I remember an episode of St. Elsewhere on which several of the doctors stopped to get a few drinks at a local Boston bar… which turned out to be Cheers. Rhea Perlman waited on them, and George Wendt was one of the doctor’s accountant.

As William Daniels left the bar, he pointed at Rhea and said, “Stiff her- but good.”

As I recall, the crossover fell flat. It seemed like an inspired idea, but it just didn’t work at all.

I think the ER doctors were on Friends, too, weren’t they — Greene and George Clooney?

George Clooney and Noah Wyle played ER doctors on Friends, but I don’t think they played their characters from ER. Probably b/c the writers couldn’t come up with why two ER doctors from Chicago were working in Manhattan.

George Clooney and Noah Wyle did play two ER doctors on an early Friends episode. They were not, however, Doctors Ross and Carter.

I see I got ninja’d on that, but here’s the episode cast list.

In a similar vein, when the Banks family sold their mansion on Fresh Prince of Bel Air two of the interested buyers were Philip and Arnold Drummond from Diff’rent Strokes. The house sold to George and Louise Jefferson (still with Florence in tow) from The Jeffersons, which was actually the second FPoBA episode to feature Hemsley and Sanford as The Jeffersons. (They were seen in a marriage counselor’s office in the previous one; Louise was furious at George by calling her Wheezy now that she had asthma.)

So, shows the Jeffersons appeared on:

All in the Family
The Jeffersons
Checking In (a very brief spin-off revolving around Florence)
Fresh Prince of Bel Air

Hemsley and Sanford were also in a series of commercials for, I think, Denny’s (or Ihop?) and for Old Navy, but were never identified as the Jeffersons (though it was an assumption).

Gary Coleman appeared as Arnold Jackson-Drummond on Diff’rent Strokes, Facts of Life, Silver Spoons (a double crossover- Ricky Schroder appeared on Diff.Str. in a two part caper episode), and Fresh Prince.

A funny non-reprisal of characters was when Jean Stapleton and Carroll O’Connor appeared on Donny & Marie, their first talk show together in the 20+ years since Stapleton left the show (and O’Connor’s last talk show appearance). D&M ask them if they can please do their character voices one more time and Stapleton says, politely but firmly, “No”. She had no interest in it.

Also Cordelia, and, obviously, Angel, plus several other main Buffy characters in guest roles. But it’s not surprising for a spin-off to include some of the main characters of the parent show. While TNG and DS9 are set in the same fictional universe, they’re not spin-offs of each other.

Don’t really see the distinction there; I’d definitely call DS9 a TNG spin-off.

Do you consider all the Star Trek shows to be spin-offs of the original series? To me it seems like there’s too little crossover, in terms of plot and characters, for them to be spin-offs.

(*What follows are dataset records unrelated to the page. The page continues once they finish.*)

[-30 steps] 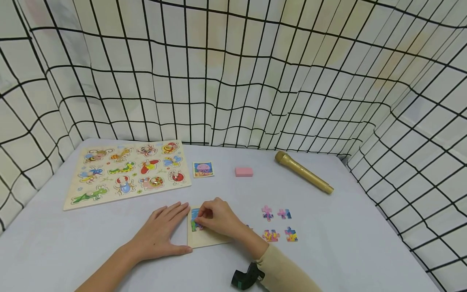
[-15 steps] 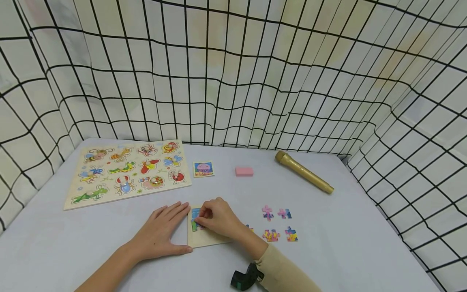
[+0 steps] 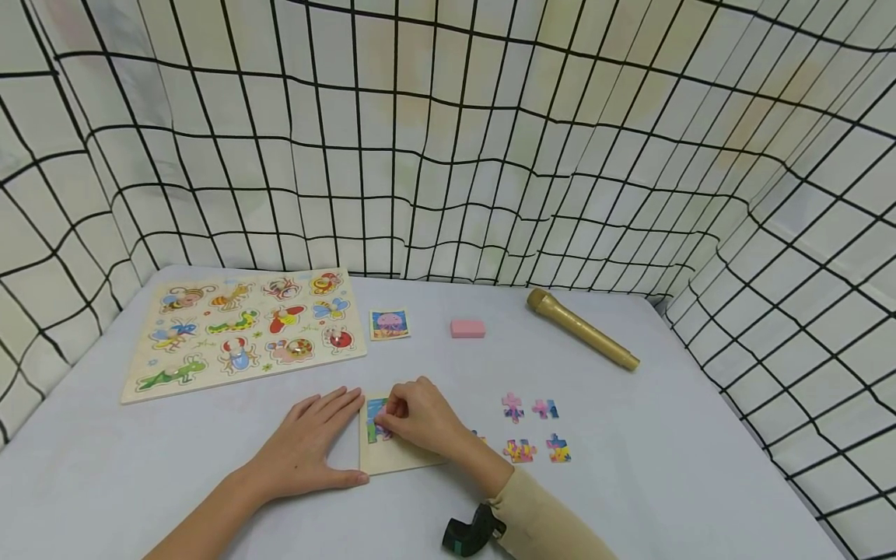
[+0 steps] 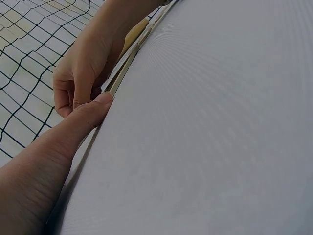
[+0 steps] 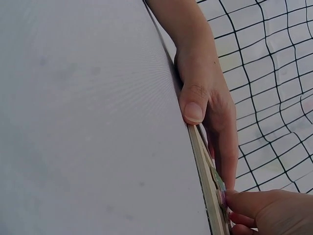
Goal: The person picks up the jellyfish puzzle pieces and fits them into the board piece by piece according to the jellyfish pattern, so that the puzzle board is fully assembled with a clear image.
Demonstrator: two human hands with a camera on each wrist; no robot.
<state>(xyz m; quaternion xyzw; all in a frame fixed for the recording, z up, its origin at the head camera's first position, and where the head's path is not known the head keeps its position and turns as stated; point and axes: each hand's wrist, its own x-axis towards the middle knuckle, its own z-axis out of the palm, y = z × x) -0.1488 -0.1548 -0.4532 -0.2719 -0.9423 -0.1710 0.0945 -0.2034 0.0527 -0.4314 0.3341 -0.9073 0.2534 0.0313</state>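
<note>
A small wooden puzzle board [image 3: 406, 460] lies on the white table, with a few blue and green jigsaw pieces [image 3: 373, 429] in its left part. My left hand [image 3: 308, 447] rests beside it, fingers extended, fingertips and thumb at the board's left edge. In the right wrist view that thumb [image 5: 194, 111] touches the corner of the board. Over the board, my right hand [image 3: 423, 420] pinches a jigsaw piece [image 5: 223, 196] between thumb and finger, right at the board's surface. The right hand covers much of the board and most of the piece in the head view.
Several loose jigsaw pieces [image 3: 519, 450] lie right of the board. Farther back are an insect peg puzzle [image 3: 245, 334], a small octopus picture card [image 3: 390, 324], a pink eraser-like block [image 3: 467, 329] and a gold microphone [image 3: 582, 329]. Black netting [image 3: 448, 163] surrounds the table.
The right hand has shifted very slightly to the right, still pinching the piece. The left hand has stayed in place.
</note>
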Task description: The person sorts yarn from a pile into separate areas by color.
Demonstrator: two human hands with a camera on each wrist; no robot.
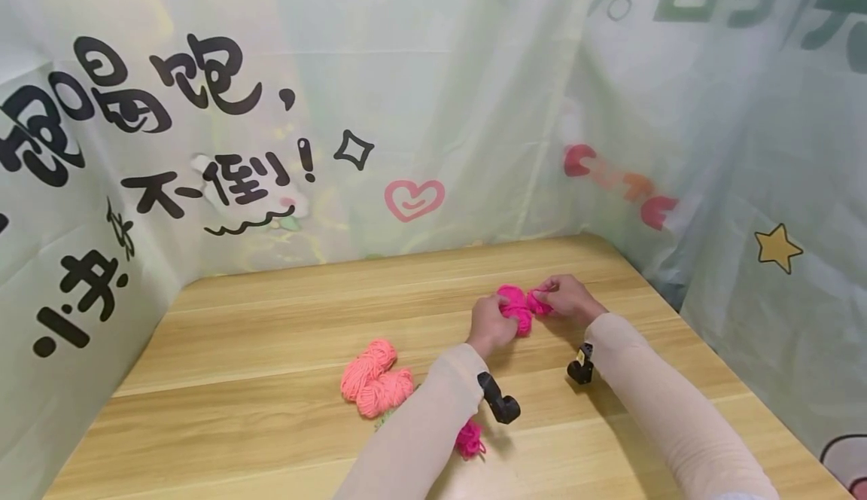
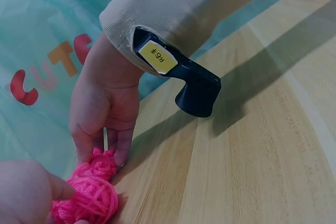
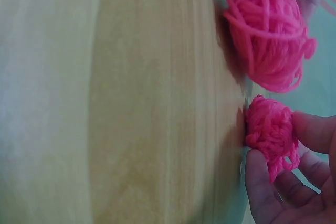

Worf and O’Brien were the only characters to cross over as regulars; I’m not sure if there were even any guest appearances from other characters, but I’m sure someone else here knows.

Spin-offs are usually taking one character (or occasionally a family) from a show and basing a whole new series around them. The NCIS and CSI spin-offs don’t do that, but they’re exactly the same as the parent shows in plot types and atmosphere as well as being the same organisation. (Law and Order perhaps too, but I haven’t seen any of that).

Picard’s in the first episode!

…and I think this should get an asterisk in its own rite as one was a comedy and one was a drama.